_The problem_
Restate word for word the lines below from the one that has "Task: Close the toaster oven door" through the one that has "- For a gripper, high", keeping both and dropping all pictures.

[Items from a dataset]

◇ ◇ ◇ ◇ ◇

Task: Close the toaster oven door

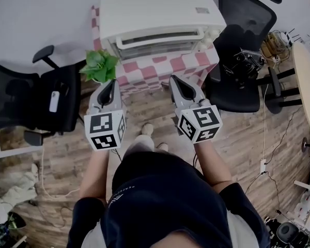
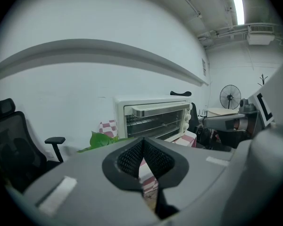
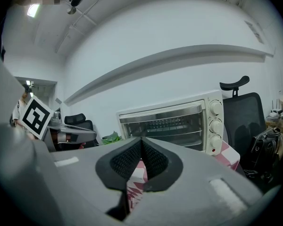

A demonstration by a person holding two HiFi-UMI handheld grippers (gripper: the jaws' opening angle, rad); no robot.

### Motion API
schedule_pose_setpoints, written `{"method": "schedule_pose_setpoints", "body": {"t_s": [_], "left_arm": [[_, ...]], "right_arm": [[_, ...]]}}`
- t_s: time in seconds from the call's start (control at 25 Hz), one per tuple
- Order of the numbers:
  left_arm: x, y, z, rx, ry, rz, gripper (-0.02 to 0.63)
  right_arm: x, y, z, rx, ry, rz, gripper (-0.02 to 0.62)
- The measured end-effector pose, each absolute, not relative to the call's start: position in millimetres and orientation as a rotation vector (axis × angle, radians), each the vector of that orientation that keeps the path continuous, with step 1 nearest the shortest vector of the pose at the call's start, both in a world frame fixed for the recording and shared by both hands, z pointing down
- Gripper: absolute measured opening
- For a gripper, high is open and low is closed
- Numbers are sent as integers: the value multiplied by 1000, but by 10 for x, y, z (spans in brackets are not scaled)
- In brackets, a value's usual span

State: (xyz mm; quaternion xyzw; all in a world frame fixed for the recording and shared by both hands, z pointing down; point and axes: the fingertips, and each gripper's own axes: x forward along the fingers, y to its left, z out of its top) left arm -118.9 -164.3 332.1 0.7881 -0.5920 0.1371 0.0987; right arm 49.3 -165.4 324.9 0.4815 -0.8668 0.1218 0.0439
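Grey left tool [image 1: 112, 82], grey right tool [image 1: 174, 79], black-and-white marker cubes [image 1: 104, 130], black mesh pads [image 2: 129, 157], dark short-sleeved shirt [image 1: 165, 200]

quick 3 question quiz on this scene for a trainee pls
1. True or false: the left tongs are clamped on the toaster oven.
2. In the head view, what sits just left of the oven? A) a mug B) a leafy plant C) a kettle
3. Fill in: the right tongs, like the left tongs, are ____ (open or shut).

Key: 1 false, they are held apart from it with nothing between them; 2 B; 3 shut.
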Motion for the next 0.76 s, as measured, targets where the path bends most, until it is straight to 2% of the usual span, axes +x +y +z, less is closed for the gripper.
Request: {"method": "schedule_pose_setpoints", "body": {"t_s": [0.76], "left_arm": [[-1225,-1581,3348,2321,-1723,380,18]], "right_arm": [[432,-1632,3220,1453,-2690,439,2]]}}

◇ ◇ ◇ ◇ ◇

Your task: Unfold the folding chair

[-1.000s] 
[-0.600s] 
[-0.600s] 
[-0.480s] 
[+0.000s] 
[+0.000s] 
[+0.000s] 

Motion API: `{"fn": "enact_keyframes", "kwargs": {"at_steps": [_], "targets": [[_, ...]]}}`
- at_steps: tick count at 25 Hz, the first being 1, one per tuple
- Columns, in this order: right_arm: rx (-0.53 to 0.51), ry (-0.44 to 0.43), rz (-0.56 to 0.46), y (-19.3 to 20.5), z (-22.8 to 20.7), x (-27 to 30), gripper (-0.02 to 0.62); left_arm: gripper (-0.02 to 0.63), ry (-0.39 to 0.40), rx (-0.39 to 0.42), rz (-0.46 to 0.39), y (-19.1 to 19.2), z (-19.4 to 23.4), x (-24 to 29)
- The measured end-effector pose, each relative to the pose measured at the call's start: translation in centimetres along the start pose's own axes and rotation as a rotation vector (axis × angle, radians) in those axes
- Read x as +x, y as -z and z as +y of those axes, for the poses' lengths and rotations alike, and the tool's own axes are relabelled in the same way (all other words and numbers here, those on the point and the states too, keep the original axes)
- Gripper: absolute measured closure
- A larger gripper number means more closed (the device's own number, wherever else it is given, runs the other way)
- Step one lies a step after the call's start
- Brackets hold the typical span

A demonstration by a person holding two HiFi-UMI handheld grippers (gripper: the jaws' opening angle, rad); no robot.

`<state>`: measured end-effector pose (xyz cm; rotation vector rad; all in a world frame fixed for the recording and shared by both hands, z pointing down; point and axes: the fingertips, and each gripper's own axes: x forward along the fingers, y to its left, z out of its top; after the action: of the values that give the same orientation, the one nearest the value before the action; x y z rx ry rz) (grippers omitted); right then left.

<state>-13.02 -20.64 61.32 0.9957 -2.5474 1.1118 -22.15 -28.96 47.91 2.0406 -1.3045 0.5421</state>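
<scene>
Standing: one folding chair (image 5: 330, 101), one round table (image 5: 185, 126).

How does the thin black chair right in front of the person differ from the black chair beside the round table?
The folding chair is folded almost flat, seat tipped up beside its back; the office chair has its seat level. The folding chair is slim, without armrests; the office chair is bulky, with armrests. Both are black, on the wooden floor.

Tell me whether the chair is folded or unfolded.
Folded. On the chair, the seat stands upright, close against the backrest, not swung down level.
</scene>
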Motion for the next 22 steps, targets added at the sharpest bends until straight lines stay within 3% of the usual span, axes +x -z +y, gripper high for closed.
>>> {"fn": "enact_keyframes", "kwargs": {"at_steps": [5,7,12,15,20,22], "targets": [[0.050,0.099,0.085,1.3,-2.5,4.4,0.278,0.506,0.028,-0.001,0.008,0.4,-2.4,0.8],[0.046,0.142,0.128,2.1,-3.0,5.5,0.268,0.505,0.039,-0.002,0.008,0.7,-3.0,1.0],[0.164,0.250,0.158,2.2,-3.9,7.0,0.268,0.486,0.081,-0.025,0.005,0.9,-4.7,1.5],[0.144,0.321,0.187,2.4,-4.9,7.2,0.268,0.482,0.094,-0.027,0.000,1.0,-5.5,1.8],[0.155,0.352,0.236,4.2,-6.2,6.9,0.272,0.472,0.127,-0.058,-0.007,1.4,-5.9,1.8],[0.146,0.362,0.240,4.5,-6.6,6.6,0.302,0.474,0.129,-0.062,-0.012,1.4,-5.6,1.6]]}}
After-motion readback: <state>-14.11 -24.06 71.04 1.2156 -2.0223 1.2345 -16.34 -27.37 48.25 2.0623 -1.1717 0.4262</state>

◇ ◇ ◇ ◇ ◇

_Written reply_
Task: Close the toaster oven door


A demonstration by a person holding two HiFi-UMI handheld grippers (gripper: the jaws' opening angle, rad); no robot.

### Motion API
schedule_pose_setpoints, written `{"method": "schedule_pose_setpoints", "body": {"t_s": [_], "left_arm": [[_, ...]], "right_arm": [[_, ...]]}}`
- t_s: time in seconds from the call's start (control at 25 Hz), one per tuple
- Order of the numbers:
  left_arm: x, y, z, rx, ry, rz, gripper (-0.02 to 0.63)
  right_arm: x, y, z, rx, ry, rz, gripper (-0.02 to 0.62)
- The measured end-effector pose, each absolute, not relative to the call's start: position in millimetres and orientation as a rotation vector (axis × angle, radians), each the vector of that orientation that keeps the path continuous, with step 1 nearest the shortest vector of the pose at the call's start, both in a world frame fixed for the recording and shared by both hands, z pointing down
- Gripper: absolute measured opening
- For a gripper, high is open and low is closed

That is the complete answer to the exercise.